Problem description =
Retype exactly the lines below, beginning with the first and ending with the line where "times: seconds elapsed" appears.

##### Provided entries #####

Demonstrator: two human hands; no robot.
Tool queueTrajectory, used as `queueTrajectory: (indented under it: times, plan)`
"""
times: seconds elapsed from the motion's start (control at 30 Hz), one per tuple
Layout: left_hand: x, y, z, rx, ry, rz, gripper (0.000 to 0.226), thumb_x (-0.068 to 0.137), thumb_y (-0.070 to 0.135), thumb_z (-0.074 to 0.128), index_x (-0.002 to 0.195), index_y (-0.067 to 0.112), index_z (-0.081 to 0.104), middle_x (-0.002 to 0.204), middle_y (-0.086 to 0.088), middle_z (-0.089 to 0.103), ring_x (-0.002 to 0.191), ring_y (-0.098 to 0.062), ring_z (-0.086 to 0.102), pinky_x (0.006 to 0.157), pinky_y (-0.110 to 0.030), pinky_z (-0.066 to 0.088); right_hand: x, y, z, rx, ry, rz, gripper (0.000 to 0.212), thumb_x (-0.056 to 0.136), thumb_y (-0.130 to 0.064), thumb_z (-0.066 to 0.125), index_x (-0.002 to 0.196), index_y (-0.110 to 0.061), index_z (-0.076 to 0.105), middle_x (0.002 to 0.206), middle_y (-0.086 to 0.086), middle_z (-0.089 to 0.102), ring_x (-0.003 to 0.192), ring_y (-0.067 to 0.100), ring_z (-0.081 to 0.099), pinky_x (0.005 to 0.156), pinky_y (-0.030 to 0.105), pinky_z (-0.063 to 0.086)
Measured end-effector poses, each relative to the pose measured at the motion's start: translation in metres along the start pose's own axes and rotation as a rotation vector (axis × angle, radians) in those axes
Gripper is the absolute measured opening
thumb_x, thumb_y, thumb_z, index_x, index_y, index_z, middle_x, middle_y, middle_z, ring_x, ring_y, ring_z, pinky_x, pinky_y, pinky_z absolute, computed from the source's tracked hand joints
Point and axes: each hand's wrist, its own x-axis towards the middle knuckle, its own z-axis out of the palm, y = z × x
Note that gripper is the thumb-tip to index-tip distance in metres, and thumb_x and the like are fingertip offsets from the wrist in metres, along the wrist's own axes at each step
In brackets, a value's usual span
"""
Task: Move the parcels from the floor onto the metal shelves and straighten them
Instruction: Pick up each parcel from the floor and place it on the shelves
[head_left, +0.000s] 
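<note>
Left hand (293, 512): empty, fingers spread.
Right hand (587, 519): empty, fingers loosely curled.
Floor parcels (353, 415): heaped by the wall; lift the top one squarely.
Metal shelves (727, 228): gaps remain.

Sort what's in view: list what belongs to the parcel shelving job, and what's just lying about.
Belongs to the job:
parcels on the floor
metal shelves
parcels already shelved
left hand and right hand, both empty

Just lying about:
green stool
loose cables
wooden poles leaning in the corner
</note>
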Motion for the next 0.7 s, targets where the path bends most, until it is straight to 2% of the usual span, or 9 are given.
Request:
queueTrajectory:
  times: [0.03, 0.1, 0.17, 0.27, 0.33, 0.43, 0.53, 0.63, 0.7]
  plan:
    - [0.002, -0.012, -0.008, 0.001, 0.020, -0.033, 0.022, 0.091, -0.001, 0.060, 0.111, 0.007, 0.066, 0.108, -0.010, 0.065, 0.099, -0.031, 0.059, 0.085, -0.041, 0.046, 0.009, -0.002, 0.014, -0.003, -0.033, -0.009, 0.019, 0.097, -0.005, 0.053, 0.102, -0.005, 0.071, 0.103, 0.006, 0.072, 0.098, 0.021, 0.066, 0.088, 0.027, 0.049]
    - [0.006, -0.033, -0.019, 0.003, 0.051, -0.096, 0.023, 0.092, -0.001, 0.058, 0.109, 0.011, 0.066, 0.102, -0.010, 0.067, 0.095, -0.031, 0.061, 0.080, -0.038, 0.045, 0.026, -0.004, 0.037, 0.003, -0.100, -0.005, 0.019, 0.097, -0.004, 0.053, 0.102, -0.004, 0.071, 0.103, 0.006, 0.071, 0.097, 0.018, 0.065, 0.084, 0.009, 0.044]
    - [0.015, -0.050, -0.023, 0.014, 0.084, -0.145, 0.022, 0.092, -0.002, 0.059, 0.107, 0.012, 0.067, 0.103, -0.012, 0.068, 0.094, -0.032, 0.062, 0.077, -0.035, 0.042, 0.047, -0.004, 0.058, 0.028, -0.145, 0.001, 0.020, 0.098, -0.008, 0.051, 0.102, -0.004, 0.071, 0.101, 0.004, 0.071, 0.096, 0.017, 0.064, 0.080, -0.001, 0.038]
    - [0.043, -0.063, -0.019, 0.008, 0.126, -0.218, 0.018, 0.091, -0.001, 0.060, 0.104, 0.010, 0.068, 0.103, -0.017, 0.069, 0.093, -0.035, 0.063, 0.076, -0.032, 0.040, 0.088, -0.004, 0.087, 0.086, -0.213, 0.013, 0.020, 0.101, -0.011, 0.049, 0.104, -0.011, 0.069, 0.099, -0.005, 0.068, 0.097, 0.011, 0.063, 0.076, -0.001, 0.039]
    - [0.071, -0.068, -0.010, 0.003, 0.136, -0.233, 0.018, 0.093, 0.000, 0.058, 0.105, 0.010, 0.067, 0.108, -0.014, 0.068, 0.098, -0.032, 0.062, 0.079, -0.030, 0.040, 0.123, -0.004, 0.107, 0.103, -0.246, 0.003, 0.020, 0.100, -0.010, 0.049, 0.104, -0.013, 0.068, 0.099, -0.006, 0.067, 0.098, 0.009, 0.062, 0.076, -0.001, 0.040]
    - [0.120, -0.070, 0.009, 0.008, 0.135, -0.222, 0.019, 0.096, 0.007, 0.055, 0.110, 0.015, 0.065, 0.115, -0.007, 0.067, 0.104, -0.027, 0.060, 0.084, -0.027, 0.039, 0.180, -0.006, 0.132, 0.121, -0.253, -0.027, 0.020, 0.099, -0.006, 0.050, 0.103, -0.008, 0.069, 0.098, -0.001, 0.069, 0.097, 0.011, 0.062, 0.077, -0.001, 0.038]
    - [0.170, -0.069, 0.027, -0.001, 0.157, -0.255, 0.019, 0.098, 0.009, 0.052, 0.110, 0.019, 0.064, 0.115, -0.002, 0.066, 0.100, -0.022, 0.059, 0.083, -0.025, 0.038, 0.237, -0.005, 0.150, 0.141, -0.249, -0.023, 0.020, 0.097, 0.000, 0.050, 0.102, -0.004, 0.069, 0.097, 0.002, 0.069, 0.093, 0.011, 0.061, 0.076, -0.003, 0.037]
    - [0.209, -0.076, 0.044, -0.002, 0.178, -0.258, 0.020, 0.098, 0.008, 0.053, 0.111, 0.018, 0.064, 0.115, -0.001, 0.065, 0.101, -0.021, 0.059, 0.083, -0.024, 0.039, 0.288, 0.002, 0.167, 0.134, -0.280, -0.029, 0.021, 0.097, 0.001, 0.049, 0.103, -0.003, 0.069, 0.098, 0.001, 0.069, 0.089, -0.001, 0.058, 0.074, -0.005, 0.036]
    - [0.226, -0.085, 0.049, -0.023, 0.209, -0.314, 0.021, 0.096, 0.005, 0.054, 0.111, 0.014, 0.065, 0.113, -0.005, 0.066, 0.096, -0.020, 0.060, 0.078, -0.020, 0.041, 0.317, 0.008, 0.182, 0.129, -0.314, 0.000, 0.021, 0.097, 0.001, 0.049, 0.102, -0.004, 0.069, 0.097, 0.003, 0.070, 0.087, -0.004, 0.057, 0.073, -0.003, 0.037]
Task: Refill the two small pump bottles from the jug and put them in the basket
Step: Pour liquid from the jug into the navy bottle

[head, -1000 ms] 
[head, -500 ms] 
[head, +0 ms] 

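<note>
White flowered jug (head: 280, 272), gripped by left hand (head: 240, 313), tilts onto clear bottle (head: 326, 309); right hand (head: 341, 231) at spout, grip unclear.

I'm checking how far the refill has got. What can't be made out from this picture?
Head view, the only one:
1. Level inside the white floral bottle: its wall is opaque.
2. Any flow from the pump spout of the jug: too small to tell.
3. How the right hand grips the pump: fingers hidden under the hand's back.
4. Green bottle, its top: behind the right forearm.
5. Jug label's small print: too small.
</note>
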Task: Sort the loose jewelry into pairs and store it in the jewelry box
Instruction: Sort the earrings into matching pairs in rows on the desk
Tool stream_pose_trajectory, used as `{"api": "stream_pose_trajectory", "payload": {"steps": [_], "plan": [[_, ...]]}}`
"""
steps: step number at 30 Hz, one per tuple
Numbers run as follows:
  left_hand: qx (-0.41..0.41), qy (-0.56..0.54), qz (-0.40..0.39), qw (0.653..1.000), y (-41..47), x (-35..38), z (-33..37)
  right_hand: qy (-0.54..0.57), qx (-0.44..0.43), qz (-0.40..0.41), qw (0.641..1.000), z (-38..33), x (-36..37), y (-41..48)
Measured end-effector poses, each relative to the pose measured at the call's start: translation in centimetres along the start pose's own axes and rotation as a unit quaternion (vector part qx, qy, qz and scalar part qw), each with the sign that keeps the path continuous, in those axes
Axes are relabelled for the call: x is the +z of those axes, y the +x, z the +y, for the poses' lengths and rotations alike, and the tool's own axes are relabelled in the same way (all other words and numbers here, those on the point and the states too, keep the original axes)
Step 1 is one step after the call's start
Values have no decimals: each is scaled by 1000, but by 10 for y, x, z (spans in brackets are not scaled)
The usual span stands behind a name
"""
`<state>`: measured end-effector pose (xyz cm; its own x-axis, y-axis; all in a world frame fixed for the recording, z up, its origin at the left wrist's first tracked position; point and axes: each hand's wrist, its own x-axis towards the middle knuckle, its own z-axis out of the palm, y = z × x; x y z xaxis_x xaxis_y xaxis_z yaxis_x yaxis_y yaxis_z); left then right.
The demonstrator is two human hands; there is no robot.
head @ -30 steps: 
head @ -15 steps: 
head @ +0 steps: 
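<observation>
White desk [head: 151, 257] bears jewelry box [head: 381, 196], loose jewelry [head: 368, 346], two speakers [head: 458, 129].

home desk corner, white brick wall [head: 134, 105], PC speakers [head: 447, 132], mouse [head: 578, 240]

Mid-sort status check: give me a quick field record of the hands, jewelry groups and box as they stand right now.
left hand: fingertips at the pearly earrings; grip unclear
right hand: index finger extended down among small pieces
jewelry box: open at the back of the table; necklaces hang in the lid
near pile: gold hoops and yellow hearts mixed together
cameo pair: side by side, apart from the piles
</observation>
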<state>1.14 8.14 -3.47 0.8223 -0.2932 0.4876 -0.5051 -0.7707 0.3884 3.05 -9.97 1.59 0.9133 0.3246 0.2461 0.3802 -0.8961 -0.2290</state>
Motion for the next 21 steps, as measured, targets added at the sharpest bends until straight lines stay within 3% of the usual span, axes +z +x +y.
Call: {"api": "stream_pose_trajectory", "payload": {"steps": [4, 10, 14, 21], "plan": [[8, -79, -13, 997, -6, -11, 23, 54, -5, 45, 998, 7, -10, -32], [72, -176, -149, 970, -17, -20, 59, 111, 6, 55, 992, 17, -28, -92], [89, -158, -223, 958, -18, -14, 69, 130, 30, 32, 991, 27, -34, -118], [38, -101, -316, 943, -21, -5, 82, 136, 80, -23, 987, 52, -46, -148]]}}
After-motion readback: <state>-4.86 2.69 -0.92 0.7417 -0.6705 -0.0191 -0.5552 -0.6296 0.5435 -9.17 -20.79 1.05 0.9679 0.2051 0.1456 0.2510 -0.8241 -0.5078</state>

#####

Exercise result =
Demonstrator: two human hands; no robot.
Tool queueTrajectory, used as `queueTrajectory: (indented under it: times, plan)`
"""
times: seconds elapsed from the motion's start (control at 30 Hz), one per tuple

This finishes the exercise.